> Dataset excerpt

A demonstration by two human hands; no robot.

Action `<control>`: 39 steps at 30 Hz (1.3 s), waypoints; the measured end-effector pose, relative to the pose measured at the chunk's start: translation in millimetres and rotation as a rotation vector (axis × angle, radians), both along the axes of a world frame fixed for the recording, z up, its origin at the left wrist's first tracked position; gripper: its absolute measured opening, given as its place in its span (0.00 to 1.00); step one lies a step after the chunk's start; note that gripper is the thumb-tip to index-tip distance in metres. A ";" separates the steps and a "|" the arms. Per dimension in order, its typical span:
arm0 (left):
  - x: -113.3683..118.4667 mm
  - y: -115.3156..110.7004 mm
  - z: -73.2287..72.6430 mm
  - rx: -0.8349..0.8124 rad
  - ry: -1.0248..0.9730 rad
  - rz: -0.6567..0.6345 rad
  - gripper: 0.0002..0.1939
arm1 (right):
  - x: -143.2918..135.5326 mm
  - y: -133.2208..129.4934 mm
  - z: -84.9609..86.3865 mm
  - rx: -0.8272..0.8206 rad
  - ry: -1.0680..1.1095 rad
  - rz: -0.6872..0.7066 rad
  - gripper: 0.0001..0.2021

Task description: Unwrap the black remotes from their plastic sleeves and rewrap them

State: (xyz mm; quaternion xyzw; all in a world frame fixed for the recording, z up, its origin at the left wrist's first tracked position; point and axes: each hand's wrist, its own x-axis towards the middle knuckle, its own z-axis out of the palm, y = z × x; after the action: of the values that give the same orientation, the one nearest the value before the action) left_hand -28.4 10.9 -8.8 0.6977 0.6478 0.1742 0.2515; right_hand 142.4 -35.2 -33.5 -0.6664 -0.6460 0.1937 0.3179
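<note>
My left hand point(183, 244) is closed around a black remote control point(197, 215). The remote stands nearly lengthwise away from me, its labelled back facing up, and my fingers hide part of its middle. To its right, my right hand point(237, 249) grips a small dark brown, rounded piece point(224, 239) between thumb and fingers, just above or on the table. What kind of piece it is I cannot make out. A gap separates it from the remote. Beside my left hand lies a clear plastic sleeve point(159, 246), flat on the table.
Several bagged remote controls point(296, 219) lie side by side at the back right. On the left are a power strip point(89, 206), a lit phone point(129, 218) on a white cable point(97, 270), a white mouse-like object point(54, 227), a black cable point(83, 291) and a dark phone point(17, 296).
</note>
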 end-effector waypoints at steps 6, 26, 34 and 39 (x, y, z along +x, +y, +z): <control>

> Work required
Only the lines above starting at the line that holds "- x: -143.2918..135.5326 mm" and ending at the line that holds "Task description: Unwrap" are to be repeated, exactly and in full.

> Exercise answer
  - x: -143.2918..135.5326 mm
  - y: -133.2208..129.4934 mm
  - z: -84.9609..86.3865 mm
  - rx: -0.8272..0.8206 rad
  - ry: -1.0680..1.1095 rad
  - rz: -0.6872..0.7066 rad
  - gripper: 0.0001..0.2021

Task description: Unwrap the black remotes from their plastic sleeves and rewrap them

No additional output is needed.